Work request: Could you give the whole listing again, exactly as it reads?

Data segment:
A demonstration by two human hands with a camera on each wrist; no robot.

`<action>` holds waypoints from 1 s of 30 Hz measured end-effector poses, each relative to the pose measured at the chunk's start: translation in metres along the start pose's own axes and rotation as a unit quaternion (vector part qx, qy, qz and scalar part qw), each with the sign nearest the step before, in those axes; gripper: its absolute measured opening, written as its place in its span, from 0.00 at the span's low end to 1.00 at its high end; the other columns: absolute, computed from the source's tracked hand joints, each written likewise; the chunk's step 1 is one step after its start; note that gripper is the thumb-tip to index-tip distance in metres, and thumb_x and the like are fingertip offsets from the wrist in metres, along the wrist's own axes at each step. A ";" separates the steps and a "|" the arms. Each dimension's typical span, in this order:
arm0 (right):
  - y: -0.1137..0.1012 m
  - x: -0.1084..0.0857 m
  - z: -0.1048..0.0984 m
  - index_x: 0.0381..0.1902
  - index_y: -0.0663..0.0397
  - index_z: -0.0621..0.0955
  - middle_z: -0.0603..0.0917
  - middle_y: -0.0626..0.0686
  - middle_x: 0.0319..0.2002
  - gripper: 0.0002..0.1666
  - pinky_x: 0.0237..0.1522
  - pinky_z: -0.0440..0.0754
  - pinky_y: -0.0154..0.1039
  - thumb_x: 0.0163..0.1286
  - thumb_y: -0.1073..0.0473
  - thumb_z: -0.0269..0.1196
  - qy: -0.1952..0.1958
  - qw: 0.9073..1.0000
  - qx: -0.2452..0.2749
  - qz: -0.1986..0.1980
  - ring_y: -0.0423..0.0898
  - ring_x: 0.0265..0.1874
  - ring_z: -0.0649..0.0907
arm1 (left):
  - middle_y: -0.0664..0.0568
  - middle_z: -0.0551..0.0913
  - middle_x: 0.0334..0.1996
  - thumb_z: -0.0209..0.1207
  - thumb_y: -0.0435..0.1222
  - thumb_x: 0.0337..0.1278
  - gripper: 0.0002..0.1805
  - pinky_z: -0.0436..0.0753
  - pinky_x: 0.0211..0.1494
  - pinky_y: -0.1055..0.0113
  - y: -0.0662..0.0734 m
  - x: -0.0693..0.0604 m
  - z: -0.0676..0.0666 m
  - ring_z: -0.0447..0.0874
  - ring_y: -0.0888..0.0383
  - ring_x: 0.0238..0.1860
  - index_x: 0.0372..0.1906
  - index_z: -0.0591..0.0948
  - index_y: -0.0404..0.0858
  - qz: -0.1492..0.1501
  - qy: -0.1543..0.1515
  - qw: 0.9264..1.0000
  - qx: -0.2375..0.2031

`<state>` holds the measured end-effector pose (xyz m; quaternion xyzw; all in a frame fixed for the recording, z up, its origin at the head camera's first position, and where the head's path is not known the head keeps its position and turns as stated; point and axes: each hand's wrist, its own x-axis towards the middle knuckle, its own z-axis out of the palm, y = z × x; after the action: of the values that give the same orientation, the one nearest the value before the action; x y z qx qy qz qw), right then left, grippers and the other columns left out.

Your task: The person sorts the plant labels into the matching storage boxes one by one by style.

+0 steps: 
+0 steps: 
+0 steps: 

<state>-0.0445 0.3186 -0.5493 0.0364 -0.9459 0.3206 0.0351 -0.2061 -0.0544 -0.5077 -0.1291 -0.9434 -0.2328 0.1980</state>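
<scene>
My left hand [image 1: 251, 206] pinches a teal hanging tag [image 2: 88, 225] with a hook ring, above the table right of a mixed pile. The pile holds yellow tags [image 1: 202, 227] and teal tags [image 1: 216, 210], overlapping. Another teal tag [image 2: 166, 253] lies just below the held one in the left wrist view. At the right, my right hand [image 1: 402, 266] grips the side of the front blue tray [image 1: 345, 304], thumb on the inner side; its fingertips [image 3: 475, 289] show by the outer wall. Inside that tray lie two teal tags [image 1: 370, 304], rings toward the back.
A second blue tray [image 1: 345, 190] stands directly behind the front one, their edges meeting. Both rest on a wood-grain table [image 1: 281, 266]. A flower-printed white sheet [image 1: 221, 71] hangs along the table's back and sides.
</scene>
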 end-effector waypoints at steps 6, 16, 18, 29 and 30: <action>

Task solution:
A demonstration by two human hands with a camera on each wrist; no robot.

`<action>` holds waypoints from 1 s of 30 Hz measured end-effector poses, each relative to the pose measured at the chunk's start: translation in metres along the start pose's own axes and rotation as a unit quaternion (vector part qx, qy, qz and scalar part qw), each with the sign nearest the step before, in those axes; gripper: its absolute measured opening, written as its place in its span, from 0.00 at the span's low end to 1.00 at its high end; the other columns: absolute, computed from the source's tracked hand joints, each written likewise; the chunk's step 1 is one step after its start; note that gripper is the thumb-tip to index-tip distance in metres, and thumb_x and the like are fingertip offsets from the wrist in metres, along the wrist's own axes at each step. A ";" separates the steps and a "|" the arms. Each dimension's typical span, in this order:
arm0 (right):
  - y: -0.1137..0.1012 m
  - x: -0.1084..0.0857 m
  - z: -0.1048..0.0984 m
  - index_x: 0.0381..0.1902
  - index_y: -0.0663..0.0397
  - index_z: -0.0621..0.0955
  - middle_z: -0.0603..0.0917
  - middle_y: -0.0626..0.0686
  - middle_x: 0.0319..0.2002
  - gripper: 0.0002..0.1666
  - pinky_x: 0.0237..0.1522
  - pinky_z: -0.0440..0.0754
  - pinky_y: -0.0154..0.1039
  - thumb_x: 0.0163..0.1286
  - thumb_y: -0.1073..0.0473
  - thumb_z: -0.0269..0.1196
  - qy: -0.1952..0.1958
  - qw: 0.9073..1.0000
  - qx: -0.2452..0.2749
  - qz: -0.1986..0.1980
  - ring_y: -0.0423..0.0898
  - ring_x: 0.0265..0.1874
  - ring_z: -0.0649..0.0907
arm1 (left):
  - middle_y: -0.0664..0.0568
  - middle_z: -0.0551..0.0913
  - middle_x: 0.0334..0.1996
  - thumb_z: -0.0209..0.1207
  - thumb_y: -0.0435..0.1222
  - thumb_x: 0.0337..0.1278
  - gripper: 0.0002..0.1805
  - pinky_z: -0.0436..0.0753
  - pinky_x: 0.0211..0.1494
  - pinky_y: -0.1055..0.0113
  - y: -0.0662..0.0734 m
  - x: -0.0693..0.0604 m
  - z: -0.0676..0.0666 m
  - ring_z: -0.0447..0.0874
  - ring_y: -0.0888..0.0383
  - ring_x: 0.0238..0.1860
  - index_x: 0.0372..0.1906
  - index_z: -0.0591..0.0948
  - index_y: -0.0404..0.0858
  - qz: -0.1492..0.1501
  - qy: -0.1543..0.1515
  - qw: 0.9264..1.0000
  - qx: -0.2375..0.2031

`<state>` holds the measured end-effector pose (xyz m; quaternion xyzw; all in a frame fixed for the recording, z up, its origin at the head camera's first position, and where the head's path is not known the head keeps its position and turns as stated; point and axes: each hand's wrist, its own x-axis towards the middle knuckle, its own z-axis out of the palm, y = z × x; after the action: of the values that give the same orientation, the one nearest the value before the action; x y z qx qy qz qw), right then left, grippers and the other columns left out.

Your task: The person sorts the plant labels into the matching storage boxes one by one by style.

+0 steps: 
+0 steps: 
+0 steps: 

<state>-0.0445 0.3186 -0.5493 0.0364 -0.9459 0.3206 0.0351 -0.2061 -0.0544 -0.5077 -0.1291 -0.9434 -0.2328 0.1980</state>
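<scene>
My left hand [image 1: 251, 206] pinches a teal hanging tag [image 2: 88, 225] with a hook ring, above the table right of a mixed pile. The pile holds yellow tags [image 1: 202, 227] and teal tags [image 1: 216, 210], overlapping. Another teal tag [image 2: 166, 253] lies just below the held one in the left wrist view. At the right, my right hand [image 1: 402, 266] grips the side of the front blue tray [image 1: 345, 304], thumb on the inner side; its fingertips [image 3: 475, 289] show by the outer wall. Inside that tray lie two teal tags [image 1: 370, 304], rings toward the back.
A second blue tray [image 1: 345, 190] stands directly behind the front one, their edges meeting. Both rest on a wood-grain table [image 1: 281, 266]. A flower-printed white sheet [image 1: 221, 71] hangs along the table's back and sides.
</scene>
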 end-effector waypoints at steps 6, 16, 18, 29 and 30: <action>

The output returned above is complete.